Find and copy the lines in the records beneath this task that contain the word "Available".

--------------------

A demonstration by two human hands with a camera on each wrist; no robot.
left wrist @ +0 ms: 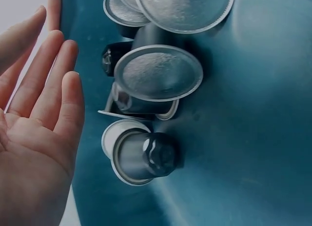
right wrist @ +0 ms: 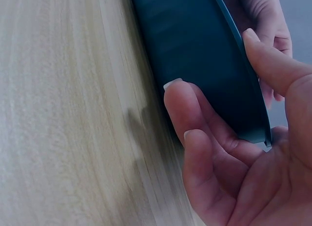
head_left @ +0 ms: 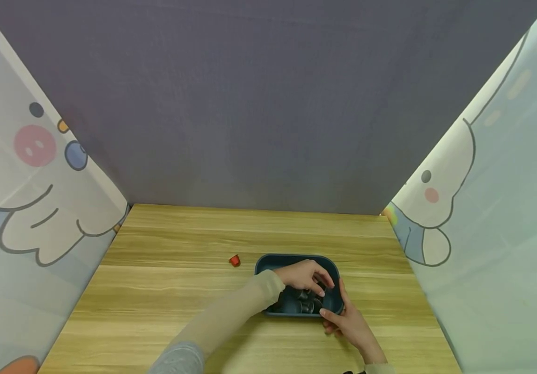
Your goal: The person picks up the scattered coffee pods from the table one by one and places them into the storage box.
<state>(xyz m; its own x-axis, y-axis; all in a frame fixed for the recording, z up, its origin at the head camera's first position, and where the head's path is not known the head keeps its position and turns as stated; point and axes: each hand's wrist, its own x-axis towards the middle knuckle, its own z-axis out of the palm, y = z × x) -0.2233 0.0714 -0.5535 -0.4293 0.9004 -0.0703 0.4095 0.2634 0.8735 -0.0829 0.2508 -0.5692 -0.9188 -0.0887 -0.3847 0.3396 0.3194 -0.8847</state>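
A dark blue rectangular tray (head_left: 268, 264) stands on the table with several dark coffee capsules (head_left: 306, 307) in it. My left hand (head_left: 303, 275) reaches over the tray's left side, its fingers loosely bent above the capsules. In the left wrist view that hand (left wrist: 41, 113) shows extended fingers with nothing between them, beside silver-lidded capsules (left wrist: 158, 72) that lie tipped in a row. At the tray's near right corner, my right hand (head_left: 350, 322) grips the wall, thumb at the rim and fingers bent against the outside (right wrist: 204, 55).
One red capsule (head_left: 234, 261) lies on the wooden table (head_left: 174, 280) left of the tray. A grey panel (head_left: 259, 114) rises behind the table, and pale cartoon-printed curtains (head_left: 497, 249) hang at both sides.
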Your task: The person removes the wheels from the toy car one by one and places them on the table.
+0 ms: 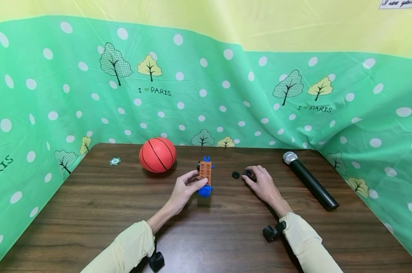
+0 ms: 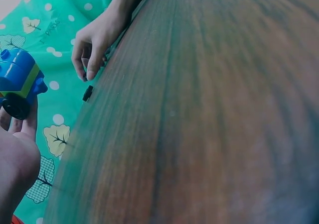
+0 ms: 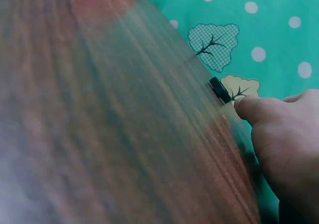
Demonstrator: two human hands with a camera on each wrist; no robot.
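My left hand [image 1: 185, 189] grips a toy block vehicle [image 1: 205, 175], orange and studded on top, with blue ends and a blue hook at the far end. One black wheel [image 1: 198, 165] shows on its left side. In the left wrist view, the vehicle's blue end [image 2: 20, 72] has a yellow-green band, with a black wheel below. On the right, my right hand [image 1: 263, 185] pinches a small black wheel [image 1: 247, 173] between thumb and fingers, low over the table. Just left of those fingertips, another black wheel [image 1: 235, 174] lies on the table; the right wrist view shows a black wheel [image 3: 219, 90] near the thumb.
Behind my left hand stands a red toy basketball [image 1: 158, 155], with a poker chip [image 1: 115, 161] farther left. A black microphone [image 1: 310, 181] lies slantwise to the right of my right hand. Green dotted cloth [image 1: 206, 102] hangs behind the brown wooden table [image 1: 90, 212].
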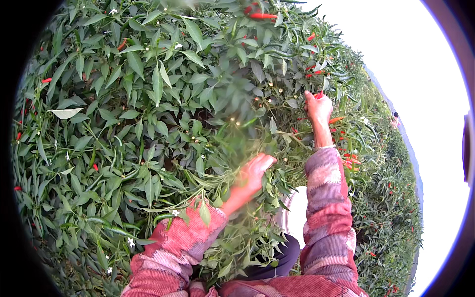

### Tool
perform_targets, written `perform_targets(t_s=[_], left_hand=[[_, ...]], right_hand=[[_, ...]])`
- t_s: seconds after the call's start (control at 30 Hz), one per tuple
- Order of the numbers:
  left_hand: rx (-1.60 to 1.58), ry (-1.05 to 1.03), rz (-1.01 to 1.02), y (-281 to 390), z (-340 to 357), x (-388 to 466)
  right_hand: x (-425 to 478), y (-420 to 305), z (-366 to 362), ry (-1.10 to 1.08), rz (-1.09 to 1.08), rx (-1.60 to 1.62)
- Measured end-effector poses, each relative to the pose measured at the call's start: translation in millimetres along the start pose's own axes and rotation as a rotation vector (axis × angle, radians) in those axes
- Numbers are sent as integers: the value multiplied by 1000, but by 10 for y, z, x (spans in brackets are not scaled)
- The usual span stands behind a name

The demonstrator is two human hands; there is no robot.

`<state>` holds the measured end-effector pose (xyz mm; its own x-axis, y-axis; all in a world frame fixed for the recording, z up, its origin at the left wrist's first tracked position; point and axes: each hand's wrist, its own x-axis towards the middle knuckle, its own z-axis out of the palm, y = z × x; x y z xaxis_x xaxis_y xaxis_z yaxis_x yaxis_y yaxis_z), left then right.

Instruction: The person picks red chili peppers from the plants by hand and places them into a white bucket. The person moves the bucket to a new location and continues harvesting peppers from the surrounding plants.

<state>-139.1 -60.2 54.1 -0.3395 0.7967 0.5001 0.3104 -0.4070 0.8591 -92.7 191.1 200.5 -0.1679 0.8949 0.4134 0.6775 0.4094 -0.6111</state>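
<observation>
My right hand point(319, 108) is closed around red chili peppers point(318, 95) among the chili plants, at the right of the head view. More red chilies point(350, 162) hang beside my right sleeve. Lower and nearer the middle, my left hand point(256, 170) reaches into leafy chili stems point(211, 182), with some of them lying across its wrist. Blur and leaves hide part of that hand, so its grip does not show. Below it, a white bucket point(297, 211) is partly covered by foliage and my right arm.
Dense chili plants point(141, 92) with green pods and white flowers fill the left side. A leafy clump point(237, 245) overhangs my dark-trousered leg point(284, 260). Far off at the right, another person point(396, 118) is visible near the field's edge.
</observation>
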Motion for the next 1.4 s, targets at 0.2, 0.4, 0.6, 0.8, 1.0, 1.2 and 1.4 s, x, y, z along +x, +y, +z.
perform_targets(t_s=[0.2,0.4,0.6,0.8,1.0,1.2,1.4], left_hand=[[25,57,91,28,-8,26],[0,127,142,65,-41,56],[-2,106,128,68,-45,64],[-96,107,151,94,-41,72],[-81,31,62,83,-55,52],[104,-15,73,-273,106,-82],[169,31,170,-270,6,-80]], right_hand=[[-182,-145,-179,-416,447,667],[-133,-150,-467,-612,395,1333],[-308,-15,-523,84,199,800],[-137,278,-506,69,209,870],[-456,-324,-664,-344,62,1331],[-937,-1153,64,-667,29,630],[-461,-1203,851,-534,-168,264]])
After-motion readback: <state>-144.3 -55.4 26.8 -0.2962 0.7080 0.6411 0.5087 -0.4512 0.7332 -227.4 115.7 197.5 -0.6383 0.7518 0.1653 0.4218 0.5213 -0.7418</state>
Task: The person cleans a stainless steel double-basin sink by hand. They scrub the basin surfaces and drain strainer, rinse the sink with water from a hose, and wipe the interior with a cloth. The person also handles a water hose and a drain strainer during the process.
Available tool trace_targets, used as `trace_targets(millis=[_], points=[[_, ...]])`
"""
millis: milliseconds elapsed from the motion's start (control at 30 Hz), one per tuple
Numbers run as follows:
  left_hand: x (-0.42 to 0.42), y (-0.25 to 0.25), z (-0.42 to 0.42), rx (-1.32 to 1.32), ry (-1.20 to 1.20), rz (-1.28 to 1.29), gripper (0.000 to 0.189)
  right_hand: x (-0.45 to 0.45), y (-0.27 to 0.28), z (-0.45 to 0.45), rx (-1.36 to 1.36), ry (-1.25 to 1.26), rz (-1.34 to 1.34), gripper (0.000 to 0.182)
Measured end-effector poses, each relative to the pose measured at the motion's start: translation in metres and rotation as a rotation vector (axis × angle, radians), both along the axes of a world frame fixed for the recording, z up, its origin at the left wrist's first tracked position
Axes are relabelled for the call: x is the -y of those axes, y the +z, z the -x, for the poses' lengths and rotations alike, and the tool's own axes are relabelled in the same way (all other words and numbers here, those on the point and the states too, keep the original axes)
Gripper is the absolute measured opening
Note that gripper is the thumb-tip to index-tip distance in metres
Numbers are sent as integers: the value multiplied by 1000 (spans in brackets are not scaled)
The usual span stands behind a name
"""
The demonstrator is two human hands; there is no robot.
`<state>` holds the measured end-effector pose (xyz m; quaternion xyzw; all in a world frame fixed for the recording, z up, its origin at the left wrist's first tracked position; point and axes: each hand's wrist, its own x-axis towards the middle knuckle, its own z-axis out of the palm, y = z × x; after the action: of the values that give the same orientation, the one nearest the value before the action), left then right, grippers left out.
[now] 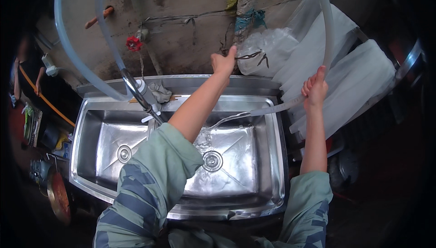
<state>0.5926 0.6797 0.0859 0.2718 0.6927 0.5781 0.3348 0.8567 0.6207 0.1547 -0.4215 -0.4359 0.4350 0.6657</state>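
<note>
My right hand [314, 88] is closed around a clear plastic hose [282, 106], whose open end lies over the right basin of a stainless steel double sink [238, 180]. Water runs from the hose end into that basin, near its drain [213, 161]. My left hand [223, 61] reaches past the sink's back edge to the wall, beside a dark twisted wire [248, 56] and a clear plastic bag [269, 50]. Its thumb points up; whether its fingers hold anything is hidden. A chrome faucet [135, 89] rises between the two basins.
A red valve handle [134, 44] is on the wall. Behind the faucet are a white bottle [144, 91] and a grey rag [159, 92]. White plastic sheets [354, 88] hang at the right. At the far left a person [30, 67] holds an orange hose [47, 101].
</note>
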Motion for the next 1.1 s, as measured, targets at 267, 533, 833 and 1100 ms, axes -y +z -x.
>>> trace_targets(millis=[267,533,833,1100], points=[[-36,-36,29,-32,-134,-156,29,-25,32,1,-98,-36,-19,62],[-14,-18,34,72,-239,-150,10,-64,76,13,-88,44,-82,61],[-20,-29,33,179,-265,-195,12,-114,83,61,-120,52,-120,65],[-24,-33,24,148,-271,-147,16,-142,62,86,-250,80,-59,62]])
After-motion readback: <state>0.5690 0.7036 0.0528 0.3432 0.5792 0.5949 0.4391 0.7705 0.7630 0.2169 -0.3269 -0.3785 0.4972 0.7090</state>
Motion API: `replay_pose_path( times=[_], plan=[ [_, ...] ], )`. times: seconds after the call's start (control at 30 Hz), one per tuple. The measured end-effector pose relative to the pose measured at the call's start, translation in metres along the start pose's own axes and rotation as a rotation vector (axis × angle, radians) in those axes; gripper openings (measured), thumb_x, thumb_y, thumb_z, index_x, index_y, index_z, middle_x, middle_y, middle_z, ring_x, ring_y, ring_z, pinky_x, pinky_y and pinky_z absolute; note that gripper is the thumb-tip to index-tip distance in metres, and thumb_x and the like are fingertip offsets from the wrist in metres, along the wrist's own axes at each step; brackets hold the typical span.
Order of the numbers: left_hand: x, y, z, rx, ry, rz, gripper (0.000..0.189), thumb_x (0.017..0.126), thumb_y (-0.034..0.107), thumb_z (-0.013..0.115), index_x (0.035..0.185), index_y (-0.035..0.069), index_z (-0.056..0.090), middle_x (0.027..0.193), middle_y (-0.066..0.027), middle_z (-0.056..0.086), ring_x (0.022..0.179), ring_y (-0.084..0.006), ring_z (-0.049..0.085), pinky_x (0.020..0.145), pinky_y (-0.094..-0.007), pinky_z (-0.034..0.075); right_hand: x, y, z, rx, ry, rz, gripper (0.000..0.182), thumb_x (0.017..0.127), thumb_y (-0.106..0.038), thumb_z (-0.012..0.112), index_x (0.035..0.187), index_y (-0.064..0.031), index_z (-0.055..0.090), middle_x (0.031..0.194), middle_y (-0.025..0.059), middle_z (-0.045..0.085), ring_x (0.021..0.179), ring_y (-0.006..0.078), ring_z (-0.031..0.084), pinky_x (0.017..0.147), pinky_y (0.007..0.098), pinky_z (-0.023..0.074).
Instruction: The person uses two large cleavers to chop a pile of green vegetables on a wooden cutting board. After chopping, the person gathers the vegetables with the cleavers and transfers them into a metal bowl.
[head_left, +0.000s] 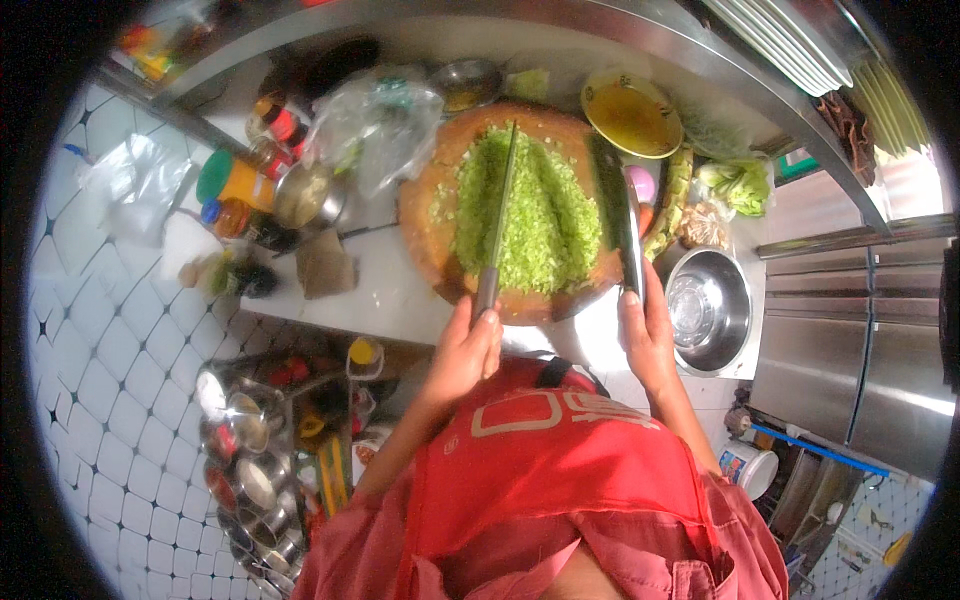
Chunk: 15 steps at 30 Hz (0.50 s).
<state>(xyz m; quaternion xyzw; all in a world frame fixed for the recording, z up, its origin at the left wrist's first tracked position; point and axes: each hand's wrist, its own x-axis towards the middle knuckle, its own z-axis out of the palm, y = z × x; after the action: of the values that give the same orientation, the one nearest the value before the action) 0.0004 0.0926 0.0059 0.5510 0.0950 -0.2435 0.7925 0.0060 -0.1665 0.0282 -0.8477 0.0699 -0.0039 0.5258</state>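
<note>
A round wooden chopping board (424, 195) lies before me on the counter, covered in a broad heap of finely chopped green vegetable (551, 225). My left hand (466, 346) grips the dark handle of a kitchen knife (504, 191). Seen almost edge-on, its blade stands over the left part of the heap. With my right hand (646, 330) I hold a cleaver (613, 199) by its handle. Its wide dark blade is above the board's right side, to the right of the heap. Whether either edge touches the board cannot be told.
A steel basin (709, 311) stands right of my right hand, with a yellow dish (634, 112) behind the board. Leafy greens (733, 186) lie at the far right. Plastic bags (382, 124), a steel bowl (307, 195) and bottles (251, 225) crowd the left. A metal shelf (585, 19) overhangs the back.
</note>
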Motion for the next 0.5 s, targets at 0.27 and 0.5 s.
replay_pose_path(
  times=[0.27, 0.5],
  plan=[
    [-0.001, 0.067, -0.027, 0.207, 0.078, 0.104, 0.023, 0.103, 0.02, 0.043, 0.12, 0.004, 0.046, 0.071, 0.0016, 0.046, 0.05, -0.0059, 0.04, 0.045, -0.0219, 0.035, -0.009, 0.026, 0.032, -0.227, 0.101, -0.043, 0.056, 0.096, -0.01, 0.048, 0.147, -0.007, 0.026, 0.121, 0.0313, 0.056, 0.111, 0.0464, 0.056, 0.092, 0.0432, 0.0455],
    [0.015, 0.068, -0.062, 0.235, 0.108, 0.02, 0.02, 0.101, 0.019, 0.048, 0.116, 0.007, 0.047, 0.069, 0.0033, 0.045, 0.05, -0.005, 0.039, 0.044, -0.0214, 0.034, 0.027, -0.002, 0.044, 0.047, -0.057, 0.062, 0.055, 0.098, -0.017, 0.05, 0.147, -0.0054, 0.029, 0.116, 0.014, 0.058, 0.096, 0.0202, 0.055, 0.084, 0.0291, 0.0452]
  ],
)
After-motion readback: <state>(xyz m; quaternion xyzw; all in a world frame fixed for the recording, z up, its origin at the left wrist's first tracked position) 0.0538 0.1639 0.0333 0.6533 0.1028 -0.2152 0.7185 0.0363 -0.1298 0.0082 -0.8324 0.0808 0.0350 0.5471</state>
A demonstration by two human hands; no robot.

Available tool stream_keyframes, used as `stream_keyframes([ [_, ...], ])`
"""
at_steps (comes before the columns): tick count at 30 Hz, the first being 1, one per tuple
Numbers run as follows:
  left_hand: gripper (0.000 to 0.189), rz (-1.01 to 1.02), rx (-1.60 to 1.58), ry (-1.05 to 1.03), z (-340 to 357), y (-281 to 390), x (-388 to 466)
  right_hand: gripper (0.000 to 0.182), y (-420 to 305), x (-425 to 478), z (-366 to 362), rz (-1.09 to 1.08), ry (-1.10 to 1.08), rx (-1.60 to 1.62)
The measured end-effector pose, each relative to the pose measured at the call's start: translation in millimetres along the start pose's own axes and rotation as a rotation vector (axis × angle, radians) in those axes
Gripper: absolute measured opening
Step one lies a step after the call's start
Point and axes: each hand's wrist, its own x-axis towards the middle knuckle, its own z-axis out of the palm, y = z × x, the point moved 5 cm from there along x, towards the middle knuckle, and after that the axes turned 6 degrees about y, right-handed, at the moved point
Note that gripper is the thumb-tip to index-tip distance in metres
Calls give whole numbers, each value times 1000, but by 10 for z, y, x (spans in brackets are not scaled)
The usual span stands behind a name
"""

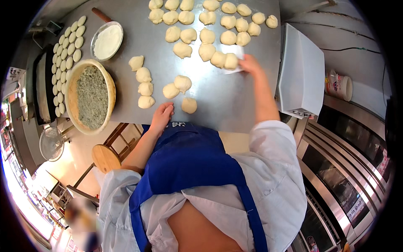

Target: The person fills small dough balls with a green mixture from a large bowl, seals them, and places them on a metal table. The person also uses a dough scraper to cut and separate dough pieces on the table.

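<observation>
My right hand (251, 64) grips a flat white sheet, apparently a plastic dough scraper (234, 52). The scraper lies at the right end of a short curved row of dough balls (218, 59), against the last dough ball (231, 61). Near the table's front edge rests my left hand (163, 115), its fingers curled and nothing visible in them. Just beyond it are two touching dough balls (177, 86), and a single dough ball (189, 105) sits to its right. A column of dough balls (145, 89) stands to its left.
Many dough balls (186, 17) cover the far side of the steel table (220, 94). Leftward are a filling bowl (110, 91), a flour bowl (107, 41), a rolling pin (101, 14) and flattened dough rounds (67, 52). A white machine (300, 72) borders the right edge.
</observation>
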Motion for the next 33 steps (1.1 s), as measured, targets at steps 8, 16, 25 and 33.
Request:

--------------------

**Task result**
Available tool trace_targets, used as `trace_targets(millis=[_], points=[[_, ...]])`
Available tool stream_keyframes, used as `stream_keyframes([ [_, ...], ])`

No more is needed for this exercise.